Am I the only one miss C++ application GUI that is so much snappier and responsive than todays GUI framework such as Electron or others using python, JS etc?

I like Neo(Vim) for productivity, but I mainly develop on Linux.

A few pros:

A terminal is all that's needed (very useful if you're tunneling into other computers or are already inside a terminal).

You can easily create vertical/horizontal splits and tabs (and you can run terminals in them or keybind drop-down FPS-like consoles or toggle-able floating terminals).

It's modal, which is very nice for efficiency IMO. The various visual modes are super useful for multi-line editing, deleting specific blocks, etc.

It's mainly keyboard based (you can enable mouse; but 95% of the time reaching for a mouse is a waste of efficiency).

It has motions, that are super powerful. Want do delete 69 lines starting at the current one? Press 69dd. Want to jump ahead 5 words? 5w. Want to go to line 420? Do :420 or 420G. Want to return? O, etc.

It has super powerful macros. (Which are super handy if you for example have some 100+ look-up table or whatever. Just press q1<sequence of input to record>q to record the sequence for slot 1, then press 100@1 to execute the macro 100 times.)

It has super powerful match expressions (mostly useful for substituting text with regex, but you can also nest them and run commands on matches and what not.)
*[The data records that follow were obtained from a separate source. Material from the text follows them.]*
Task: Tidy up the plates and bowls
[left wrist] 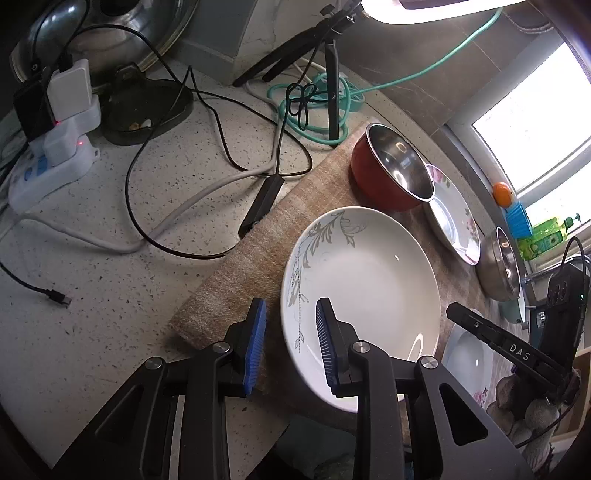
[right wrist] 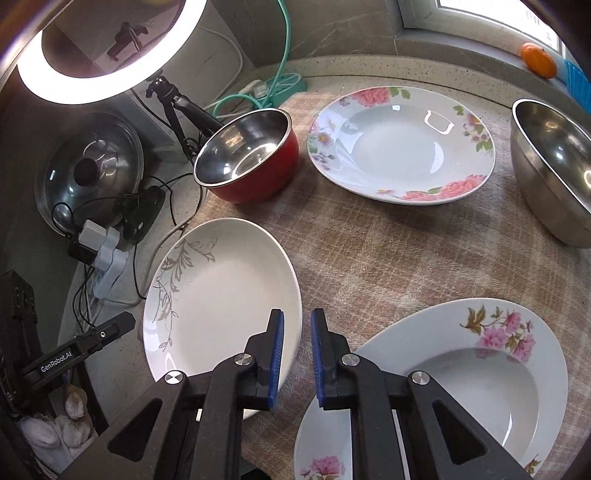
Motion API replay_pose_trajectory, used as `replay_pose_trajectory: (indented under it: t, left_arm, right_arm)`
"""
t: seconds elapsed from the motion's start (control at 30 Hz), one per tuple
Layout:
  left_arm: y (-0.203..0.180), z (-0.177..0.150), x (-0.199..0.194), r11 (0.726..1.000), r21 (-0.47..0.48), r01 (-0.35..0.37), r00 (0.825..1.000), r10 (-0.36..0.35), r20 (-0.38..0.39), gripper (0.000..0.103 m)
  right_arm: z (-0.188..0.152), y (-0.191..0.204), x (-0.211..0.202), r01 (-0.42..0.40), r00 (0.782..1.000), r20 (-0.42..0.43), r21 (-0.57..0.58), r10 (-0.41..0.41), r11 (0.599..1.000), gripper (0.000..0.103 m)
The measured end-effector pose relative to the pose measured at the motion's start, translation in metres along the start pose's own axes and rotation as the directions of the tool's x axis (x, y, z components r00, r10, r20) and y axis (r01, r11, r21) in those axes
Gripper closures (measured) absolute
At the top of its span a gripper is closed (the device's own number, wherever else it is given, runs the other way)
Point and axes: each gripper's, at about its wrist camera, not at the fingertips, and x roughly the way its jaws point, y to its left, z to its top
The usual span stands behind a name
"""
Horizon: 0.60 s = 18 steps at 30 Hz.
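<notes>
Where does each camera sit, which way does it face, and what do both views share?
Left wrist: on the left gripper, facing down over the leaf plate toward cables and red bowl; its own fingers show.
Right wrist: on the right gripper, facing down across the cloth toward the window; its own fingers show.
Shared: leaf plate, red bowl, steel bowl; each sees the other gripper.
</notes>
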Motion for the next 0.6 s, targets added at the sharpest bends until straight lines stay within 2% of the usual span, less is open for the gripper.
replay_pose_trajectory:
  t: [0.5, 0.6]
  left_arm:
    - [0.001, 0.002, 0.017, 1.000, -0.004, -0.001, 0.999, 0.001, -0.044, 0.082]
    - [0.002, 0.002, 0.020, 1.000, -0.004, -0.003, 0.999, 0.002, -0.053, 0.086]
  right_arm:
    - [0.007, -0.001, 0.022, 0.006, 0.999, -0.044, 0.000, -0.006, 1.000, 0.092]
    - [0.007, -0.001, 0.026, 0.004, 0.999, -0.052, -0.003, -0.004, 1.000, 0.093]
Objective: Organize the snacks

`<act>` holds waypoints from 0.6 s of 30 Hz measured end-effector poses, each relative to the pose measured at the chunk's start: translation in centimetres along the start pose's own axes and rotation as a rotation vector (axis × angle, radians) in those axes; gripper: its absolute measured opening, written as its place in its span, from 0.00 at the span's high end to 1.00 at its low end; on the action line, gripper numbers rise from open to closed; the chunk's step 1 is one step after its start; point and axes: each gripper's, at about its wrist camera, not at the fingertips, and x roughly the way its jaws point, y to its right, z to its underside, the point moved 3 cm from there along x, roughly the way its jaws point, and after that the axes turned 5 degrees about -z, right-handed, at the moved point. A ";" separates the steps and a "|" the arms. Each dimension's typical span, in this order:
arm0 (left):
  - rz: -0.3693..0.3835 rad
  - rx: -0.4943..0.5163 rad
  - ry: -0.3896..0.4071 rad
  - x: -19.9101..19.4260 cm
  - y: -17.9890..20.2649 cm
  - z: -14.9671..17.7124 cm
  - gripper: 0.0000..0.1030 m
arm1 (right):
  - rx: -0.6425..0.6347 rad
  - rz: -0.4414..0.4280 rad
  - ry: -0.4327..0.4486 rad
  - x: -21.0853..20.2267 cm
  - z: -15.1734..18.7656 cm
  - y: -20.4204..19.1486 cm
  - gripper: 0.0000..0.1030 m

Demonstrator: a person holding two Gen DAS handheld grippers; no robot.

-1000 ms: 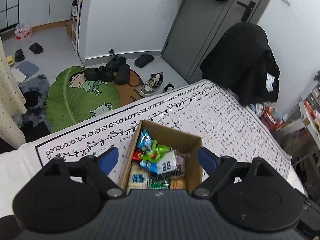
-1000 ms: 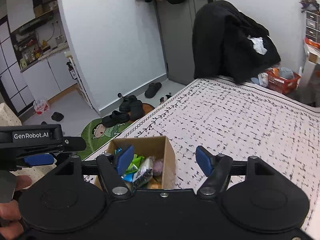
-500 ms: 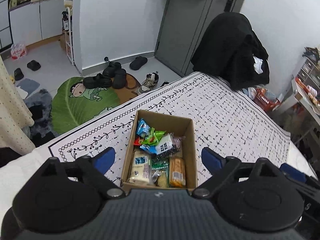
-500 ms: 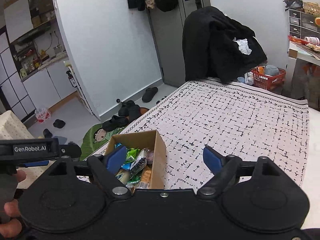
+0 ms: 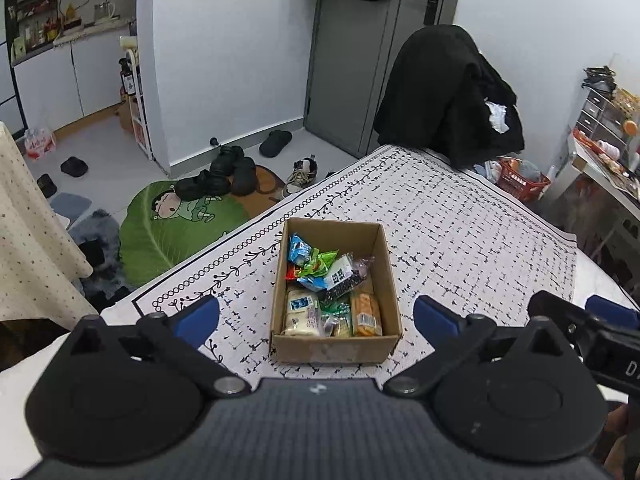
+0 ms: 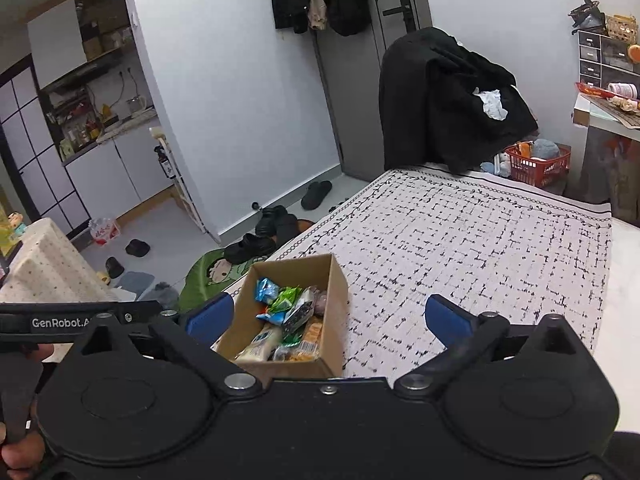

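An open cardboard box (image 5: pixel 384 256) stands on the patterned cloth (image 5: pixel 460 240) and holds several wrapped snacks (image 5: pixel 324 268). It also shows in the right wrist view (image 6: pixel 338 280) with the snacks (image 6: pixel 292 312) inside. My left gripper (image 5: pixel 316 314) is open and empty, pulled back above and in front of the box. My right gripper (image 6: pixel 326 318) is open and empty, to the right of the box and raised above it. The left gripper's body shows at the left edge of the right wrist view.
A chair draped with black clothes (image 5: pixel 444 92) stands beyond the cloth's far end. A red basket (image 5: pixel 518 182) and a cluttered side table (image 5: pixel 600 160) are at the right. Shoes and a green floor mat (image 5: pixel 180 216) lie on the floor to the left.
Both grippers have drawn back and risen away from the box, so the whole box now shows. Both stayed open and empty.
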 end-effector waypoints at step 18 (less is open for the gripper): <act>-0.014 0.050 0.087 -6.4 -3.2 2.5 0.00 | -0.003 -0.013 0.013 -5.0 2.0 -0.9 0.00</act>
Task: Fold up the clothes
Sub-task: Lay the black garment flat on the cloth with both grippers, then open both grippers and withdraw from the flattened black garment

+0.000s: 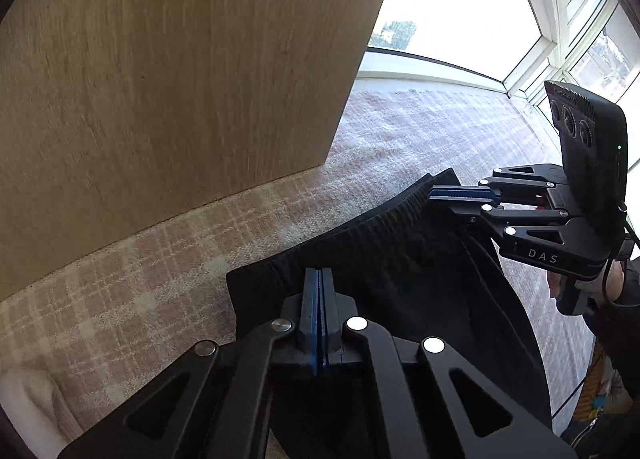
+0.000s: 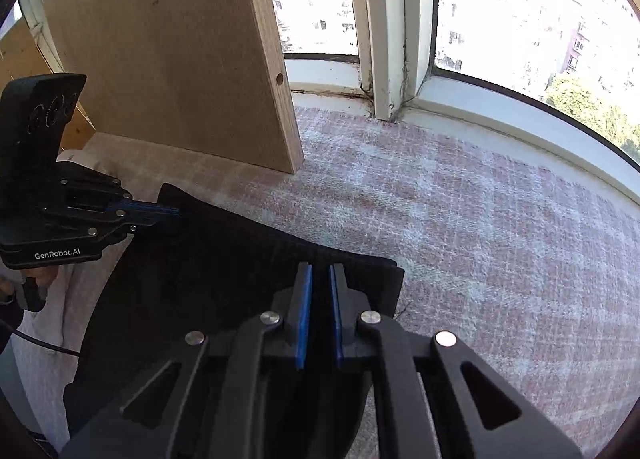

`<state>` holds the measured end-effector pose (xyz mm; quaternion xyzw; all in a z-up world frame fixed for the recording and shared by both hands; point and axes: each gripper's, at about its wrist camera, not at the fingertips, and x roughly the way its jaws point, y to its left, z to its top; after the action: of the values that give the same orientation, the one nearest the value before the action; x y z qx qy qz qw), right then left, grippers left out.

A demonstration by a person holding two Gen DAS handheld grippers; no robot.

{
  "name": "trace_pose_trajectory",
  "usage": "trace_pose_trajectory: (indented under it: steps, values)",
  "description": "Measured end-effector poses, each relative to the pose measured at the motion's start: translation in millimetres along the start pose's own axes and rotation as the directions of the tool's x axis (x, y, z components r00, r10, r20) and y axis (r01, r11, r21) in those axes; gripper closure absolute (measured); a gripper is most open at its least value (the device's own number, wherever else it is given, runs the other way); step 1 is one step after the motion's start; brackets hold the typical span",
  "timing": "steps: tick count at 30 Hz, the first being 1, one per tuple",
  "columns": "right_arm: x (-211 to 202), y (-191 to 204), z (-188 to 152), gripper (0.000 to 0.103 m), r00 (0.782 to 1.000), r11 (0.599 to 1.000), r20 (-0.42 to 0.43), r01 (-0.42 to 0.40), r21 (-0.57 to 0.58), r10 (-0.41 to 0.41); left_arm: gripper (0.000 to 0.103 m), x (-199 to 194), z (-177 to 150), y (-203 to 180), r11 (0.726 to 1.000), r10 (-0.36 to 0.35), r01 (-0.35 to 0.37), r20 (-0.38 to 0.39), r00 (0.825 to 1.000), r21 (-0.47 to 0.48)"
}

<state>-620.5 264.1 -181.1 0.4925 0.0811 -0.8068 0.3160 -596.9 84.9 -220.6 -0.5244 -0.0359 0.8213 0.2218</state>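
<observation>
A black garment with a ribbed waistband (image 1: 384,227) is held up over a pink plaid cloth surface (image 1: 160,259). My left gripper (image 1: 320,279) is shut on the garment's left waistband corner; it also shows in the right wrist view (image 2: 172,215). My right gripper (image 2: 320,279) pinches the right waistband corner of the garment (image 2: 240,259), with its blue pads a narrow gap apart on the cloth. It also shows in the left wrist view (image 1: 440,195), clamped on the waistband. The garment's lower part hangs out of sight under both grippers.
An upright wooden panel (image 1: 160,79) stands on the plaid surface at the far left; it also shows in the right wrist view (image 2: 180,59). Windows and a white sill (image 2: 480,111) bound the far side. A pale cloth (image 2: 48,299) lies at the left.
</observation>
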Motion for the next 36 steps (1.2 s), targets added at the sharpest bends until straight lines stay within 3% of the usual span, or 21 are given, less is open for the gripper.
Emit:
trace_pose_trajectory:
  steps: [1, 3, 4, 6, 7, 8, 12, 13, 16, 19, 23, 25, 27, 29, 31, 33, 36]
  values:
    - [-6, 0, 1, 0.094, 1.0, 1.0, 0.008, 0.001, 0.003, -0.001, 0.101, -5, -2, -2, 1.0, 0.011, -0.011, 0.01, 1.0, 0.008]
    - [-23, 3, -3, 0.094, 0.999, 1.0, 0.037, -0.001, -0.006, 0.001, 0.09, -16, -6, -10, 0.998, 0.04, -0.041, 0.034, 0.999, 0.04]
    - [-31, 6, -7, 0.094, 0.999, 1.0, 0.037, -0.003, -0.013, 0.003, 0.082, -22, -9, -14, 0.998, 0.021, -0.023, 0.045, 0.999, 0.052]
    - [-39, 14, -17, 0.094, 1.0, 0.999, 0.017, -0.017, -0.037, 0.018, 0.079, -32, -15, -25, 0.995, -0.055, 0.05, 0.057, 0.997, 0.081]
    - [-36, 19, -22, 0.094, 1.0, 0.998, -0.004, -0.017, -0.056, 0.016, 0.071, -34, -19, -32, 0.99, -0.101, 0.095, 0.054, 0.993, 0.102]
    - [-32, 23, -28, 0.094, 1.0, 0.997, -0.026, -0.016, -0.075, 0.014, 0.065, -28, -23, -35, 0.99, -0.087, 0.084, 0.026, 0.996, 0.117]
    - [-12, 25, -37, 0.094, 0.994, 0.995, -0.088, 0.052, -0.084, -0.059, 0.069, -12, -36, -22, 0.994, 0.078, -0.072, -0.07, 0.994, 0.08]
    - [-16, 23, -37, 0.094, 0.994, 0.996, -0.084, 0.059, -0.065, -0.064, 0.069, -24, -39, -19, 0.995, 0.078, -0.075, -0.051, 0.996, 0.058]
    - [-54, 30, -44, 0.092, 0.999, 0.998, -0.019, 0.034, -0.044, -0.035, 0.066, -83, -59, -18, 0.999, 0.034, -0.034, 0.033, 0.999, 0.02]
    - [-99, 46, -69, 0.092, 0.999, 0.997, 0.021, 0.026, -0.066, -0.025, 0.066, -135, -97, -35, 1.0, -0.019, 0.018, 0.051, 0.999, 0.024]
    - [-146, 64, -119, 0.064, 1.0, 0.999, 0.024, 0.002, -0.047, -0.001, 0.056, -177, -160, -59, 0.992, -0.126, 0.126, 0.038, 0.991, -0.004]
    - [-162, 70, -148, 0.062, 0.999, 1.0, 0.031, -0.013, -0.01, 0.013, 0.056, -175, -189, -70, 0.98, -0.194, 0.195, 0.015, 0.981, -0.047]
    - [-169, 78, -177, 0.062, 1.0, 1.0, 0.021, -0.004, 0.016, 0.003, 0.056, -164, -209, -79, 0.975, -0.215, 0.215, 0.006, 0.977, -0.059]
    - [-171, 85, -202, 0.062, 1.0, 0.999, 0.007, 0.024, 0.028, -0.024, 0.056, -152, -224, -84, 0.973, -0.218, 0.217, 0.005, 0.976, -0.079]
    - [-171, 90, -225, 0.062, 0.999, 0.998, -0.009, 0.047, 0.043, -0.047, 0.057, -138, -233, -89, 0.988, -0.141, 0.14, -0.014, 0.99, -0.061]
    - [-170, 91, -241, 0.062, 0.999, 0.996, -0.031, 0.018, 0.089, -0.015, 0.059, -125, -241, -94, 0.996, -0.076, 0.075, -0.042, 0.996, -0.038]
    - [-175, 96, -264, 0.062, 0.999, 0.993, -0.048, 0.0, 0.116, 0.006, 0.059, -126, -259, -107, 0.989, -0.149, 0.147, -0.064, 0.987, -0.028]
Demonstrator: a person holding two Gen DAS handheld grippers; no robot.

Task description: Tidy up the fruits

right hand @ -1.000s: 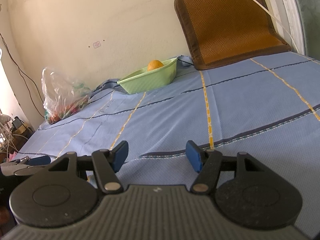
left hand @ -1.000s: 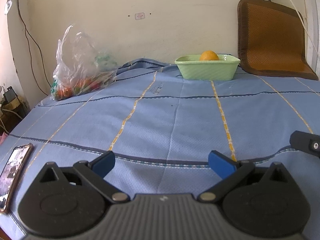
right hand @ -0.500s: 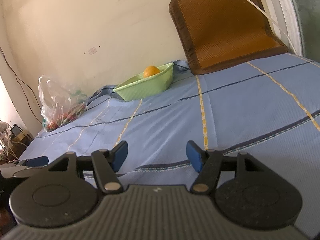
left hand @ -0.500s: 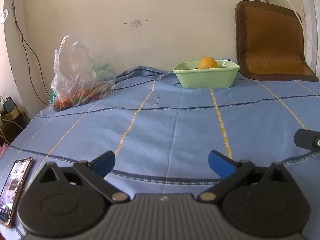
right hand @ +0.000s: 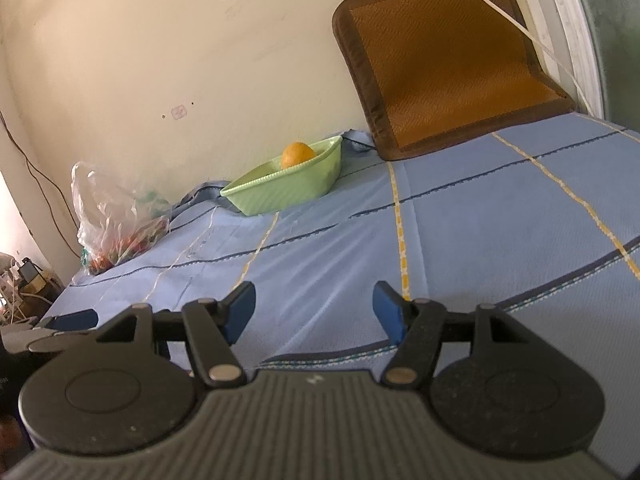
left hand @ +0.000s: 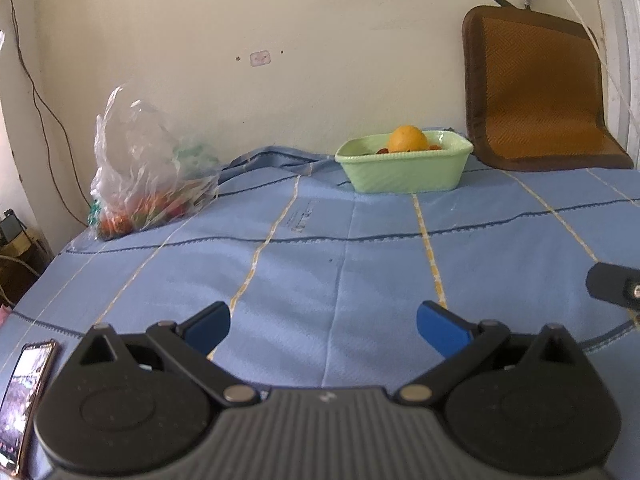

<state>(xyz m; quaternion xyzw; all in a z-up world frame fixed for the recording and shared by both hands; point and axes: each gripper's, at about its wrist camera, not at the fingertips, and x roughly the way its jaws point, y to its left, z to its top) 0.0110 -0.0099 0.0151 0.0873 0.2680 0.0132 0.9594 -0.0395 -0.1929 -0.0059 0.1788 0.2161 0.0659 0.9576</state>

Super extensible. (With things like ctags, treesitter or coc-vim + coc-ccls or coc-clangd you can get very good IDE-like functionality for stuff like errors, warnings, code-completions, etc. And you can integrate gdb debugging quite nicely with vimspector. There are various great plugins for git integration as well, giving you a git gutter and letting you do things like commit and push with a keypress or two. ctrl-space and such are quite nice as well.)

Powerful code-folding capabilities.

Can generally handle larger files than pretty much any other editor.

After learning Vim-controls you can use them in almost any editor with the right extension (e.g. VSCode, Vim-Emacs hybrids, Sublime Text, VS, etc) or even use Vim navigation for things like web browsers, file browsers, etc.

etc etc.

A few cons:

High learning curve.

Productivity starts off a bit slow until you can comfortable with modal editing, motions, and build a muscle memory for common operations.

Configuration can be overwhelming at first, but there are quite a few pre-configured bundles out there (as well as lots of guides and dotfiles).

It's not ideal for Windows development if you want to use the MSVC debugger, so you'd probably end up tabbing between Vim and Visual Studio when debugging.

Since mouse is optional, your FPS mouse precision won't come as handy.